• _The data_
##############################

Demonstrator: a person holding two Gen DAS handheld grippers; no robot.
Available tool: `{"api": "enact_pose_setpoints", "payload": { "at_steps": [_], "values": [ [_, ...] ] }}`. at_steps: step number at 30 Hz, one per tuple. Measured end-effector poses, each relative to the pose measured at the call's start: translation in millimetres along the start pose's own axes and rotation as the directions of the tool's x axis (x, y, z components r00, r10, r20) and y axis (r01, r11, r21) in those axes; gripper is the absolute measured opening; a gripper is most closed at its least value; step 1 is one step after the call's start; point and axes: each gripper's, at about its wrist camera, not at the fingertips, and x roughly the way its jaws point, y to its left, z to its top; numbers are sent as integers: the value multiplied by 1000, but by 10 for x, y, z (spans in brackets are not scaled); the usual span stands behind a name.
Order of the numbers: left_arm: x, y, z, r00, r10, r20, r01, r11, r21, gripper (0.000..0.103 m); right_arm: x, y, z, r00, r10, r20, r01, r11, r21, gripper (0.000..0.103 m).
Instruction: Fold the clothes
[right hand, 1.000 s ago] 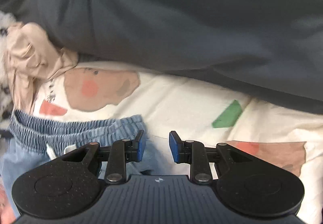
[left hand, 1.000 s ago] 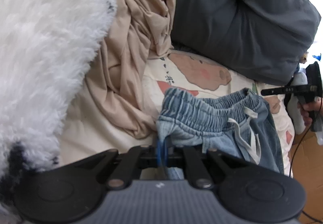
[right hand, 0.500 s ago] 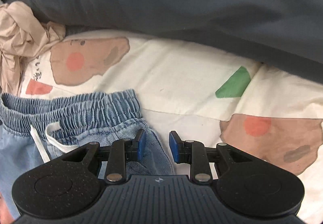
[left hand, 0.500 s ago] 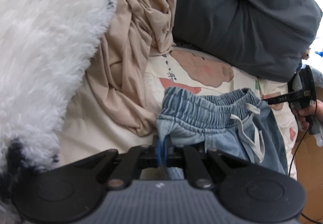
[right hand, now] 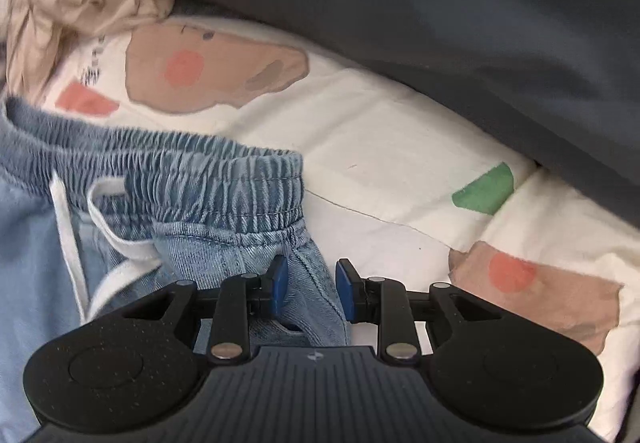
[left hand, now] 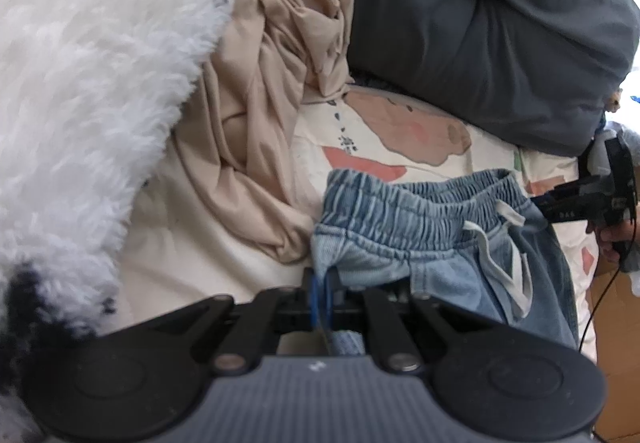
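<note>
The light-blue denim shorts with an elastic waistband (left hand: 432, 227) lie on the cream bedsheet printed with brown and red shapes (right hand: 380, 147). The left hand-held gripper (left hand: 320, 297) is pressed together, pinching the shorts' waistband corner. The right hand-held gripper (right hand: 311, 285) stands spread over the shorts' opposite edge, pads not pressing the fabric.

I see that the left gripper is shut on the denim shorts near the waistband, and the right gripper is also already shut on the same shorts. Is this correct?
Not quite. The left gripper is shut on the denim shorts, but the right gripper is not shut: the right wrist view shows its fingers standing apart, with the shorts' edge between them and not pressed.
</note>
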Motion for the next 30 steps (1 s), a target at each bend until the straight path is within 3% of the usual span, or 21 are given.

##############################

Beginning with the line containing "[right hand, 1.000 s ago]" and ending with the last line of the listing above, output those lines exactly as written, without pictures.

[right hand, 1.000 s ago] 
[left hand, 1.000 s ago] 
[right hand, 0.500 s ago] 
[left hand, 0.500 s ago] 
[right hand, now] 
[left hand, now] 
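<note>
The light-blue denim shorts with an elastic waistband (left hand: 432, 227) lie on the cream bedsheet printed with brown and red shapes (right hand: 380, 147). The left hand-held gripper (left hand: 320, 297) is pressed together, pinching the shorts' waistband corner. The right hand-held gripper (right hand: 311, 285) stands spread over the shorts' opposite edge, pads not pressing the fabric.

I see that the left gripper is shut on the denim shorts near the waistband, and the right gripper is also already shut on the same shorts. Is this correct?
Not quite. The left gripper is shut on the denim shorts, but the right gripper is not shut: the right wrist view shows its fingers standing apart, with the shorts' edge between them and not pressed.
</note>
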Motion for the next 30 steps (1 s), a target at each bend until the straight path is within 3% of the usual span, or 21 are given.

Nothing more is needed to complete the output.